Mona rêve depuis toujours d’être comédienne. Au sortir du Conservatoire, elle est promise à un avenir brillant mais c’est Sam, sa sœur cadette, qui se fait repérer et devient rapidement une actrice de renom. À l’aube de la trentaine, à court de ressources, Mona est contrainte d’emménager chez sa sœur qui, fragilisée par un tournage éprouvant, lui propose de devenir son assistante. Sam néglige peu à peu son rôle d'actrice, d'épouse, de mère et finit par perdre pied. Ces rôles que Sam délaisse, Mona comprend qu'elle doit s'en emparer.
Le sujet de « Carnivores » vient d'une anecdote assez drôle qui est arrivée à Jérémie et Yannick Renier lorsqu'ils revenaient de la Mostra de Venise où « Nue Propriété » de Joachim Lafosse était sélectionné en compétition officielle. Le film marquait la première collaboration entre les deux frères et aussi la première expérience sur un long métrage pour Yannick alors que Jérémie était déjà très connu. « Nous étions à l’aéroport avec nos bagages et Jérémie a reçu un appel, je l’ai donc débarrassé de ses sacs pour l’aider », se souvient ce dernier. « Et quand j’ai raccroché et me suis retourné vers Yannick, j’ai vu toute l’équipe du film qui nous regardait comme un cliché vivant : l’acteur de cinéma suivi de son frère aîné, comédien lui aussi mais moins connu, encombré des bagages des deux. C’était aussi pathétique qu’hilarant parce que ça ne reflète absolument pas la nature de nos rapports, mais nous tenions notre sujet et ce serait une comédie. »
Mais pendant l'écriture du scénario, le film a basculé vers le thriller : « Le mythe des frères ennemis est le sujet des plus grandes tragédies, c’est un mythe fondateur parce que tout le monde l’a expérimenté ne serait-ce qu’une fraction de seconde. Alors l’élan un peu naïf avec lequel nous avons entrepris l’écriture s’est transformé progressivement en une introspection plus sombre. Très vite le mythe d’Abel et Caïn ou encore celui d’Etéocle et Polynice se sont imposés comme une source d’inspiration majeure car au fond c’est bien ce drame qui se joue entre Sam et Mona, elles ne peuvent pas briller ensemble, l’une éclipse l’autre. Et ça ne dépend pas de leur volonté. C’est donc assez logique que la comédie initiale ait glissé vers le film de genre, qui allait nous donner la latitude nécessaire pour laisser libre cours à nos pulsions, même les plus sombres. » explique Yannick.

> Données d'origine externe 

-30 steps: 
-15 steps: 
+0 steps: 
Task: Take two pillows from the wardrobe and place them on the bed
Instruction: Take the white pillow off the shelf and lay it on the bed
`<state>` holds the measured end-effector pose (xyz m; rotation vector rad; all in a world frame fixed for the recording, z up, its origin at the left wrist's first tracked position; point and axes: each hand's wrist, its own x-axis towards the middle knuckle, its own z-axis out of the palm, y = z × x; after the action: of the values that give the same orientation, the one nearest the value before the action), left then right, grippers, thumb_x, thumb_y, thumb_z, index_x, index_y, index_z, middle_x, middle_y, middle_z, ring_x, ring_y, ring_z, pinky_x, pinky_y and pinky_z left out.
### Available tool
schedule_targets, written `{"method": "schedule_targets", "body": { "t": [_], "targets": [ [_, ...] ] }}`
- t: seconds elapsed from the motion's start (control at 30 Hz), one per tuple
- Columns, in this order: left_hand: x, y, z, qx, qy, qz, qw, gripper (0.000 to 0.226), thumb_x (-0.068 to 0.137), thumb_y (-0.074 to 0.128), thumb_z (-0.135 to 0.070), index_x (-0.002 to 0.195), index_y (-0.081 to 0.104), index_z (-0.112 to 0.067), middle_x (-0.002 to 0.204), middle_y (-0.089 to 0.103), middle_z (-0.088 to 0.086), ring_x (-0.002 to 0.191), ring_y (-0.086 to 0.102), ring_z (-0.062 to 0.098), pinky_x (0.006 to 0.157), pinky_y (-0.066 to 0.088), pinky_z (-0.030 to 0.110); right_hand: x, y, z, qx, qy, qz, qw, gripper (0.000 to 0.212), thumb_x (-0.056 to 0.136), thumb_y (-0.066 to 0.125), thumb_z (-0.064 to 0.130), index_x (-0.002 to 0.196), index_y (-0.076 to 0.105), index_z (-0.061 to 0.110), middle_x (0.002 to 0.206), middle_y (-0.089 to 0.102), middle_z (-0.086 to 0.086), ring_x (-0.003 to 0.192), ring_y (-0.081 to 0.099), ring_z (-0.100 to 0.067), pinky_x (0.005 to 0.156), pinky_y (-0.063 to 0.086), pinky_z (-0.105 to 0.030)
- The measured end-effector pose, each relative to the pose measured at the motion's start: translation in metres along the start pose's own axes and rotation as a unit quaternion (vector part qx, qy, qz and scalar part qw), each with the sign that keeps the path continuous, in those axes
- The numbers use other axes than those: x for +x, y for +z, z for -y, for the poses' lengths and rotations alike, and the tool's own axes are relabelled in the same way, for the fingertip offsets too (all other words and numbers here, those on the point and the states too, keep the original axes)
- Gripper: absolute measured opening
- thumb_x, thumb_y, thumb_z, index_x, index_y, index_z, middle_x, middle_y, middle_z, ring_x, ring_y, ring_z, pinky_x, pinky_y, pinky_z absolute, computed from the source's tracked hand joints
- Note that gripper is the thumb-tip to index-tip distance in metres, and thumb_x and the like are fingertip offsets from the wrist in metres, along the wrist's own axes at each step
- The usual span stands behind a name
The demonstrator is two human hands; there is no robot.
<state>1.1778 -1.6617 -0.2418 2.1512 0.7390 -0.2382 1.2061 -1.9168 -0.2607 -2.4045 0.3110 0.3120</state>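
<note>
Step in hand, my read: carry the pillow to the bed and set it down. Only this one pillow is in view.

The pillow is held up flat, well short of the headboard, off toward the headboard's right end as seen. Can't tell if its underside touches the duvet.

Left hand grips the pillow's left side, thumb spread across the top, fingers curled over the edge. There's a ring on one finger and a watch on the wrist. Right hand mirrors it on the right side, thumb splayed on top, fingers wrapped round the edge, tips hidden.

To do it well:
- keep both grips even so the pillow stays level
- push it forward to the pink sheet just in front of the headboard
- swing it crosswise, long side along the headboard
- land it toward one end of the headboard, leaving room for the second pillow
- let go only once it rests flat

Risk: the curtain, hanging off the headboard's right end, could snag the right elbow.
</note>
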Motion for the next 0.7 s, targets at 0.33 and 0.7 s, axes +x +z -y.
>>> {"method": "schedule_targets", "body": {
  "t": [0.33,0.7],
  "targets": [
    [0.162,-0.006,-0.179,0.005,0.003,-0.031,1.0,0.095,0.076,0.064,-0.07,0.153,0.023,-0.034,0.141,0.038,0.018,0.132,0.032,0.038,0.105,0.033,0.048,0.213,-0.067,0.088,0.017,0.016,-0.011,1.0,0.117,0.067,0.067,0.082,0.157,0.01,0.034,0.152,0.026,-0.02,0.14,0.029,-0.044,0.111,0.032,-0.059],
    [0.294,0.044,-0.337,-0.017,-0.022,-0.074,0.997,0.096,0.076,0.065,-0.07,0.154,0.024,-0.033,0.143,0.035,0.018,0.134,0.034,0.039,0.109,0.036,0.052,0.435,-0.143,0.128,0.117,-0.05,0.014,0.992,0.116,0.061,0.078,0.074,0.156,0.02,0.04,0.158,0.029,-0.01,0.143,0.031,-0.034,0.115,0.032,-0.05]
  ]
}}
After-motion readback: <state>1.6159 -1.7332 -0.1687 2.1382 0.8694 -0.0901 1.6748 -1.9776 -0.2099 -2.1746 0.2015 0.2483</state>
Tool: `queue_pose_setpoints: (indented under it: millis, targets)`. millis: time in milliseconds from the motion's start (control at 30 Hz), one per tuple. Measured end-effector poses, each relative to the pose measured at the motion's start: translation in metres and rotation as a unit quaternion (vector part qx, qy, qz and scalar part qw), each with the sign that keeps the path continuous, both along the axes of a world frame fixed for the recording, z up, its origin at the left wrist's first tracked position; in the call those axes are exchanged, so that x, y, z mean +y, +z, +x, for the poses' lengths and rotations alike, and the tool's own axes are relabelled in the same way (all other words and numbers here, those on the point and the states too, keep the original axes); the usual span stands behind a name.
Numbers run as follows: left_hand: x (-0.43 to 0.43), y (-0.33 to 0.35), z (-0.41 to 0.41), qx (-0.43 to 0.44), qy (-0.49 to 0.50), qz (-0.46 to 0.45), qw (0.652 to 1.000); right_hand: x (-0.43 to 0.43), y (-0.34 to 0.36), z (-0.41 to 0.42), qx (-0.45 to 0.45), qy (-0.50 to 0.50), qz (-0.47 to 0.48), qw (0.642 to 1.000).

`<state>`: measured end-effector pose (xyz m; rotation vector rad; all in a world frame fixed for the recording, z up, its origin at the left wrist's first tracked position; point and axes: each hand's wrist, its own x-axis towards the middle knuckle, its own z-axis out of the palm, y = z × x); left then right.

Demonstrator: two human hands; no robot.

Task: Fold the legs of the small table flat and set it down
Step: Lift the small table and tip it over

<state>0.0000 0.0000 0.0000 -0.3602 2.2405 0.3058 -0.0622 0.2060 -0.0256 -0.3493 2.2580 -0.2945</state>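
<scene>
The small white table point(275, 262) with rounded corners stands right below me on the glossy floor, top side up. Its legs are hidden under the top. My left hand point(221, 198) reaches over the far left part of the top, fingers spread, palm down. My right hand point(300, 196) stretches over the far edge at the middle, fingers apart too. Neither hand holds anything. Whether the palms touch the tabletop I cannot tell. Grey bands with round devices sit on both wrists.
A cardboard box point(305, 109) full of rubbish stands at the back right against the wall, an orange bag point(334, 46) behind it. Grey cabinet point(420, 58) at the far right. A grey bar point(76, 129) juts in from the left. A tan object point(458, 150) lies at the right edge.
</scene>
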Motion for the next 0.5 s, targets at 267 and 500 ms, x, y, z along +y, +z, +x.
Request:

Les réalisateurs ont opté pour des cadres assez froids, presque cliniques, de telle sorte que la syntaxe du film épouse la rigueur psychologique du personnage de Mona. Ils voulaient aussi jouer sur la lenteur des travellings qui permettent d’accentuer la sensation d’étouffement et augmenter la tension. « Plus ils seraient lents, plus elle serait forte. Avec George Lechaptois, nous avons pris le parti de peu découper nos plans : la caméra devait être posée, soutenue, solide. On a préféré faire peu de plans pour que tout soit stylisé et maîtrisé, à l’image du contrôle que Mona cherche à toujours garder », explique Jérémie.
Les frères metteurs en scène ont voulu que leurs héroïnes soient deux comédiennes parce que dans ce métier d’image (qu'ils connaissent bien), où il est question de représentation, les rapports de compétition sont plus forts. « Mais nous avons bien conscience qu’à travers ce film nous nous sommes exprimés l’un et l’autre sur notre profession. Jouer la comédie n’est pas un acte anodin, cela peut énormément fragiliser et même aller jusqu’à vous briser. C’est le cas de Sam, qui arrive au point de rupture et qui va jusqu’à abandonner son enfant… C’est difficile d’éprouver de l’empathie pour elle. On se demande si le jeu en vaut vraiment la chandelle, surtout si c’est pour tout abandonner », explique Jérémie Renier.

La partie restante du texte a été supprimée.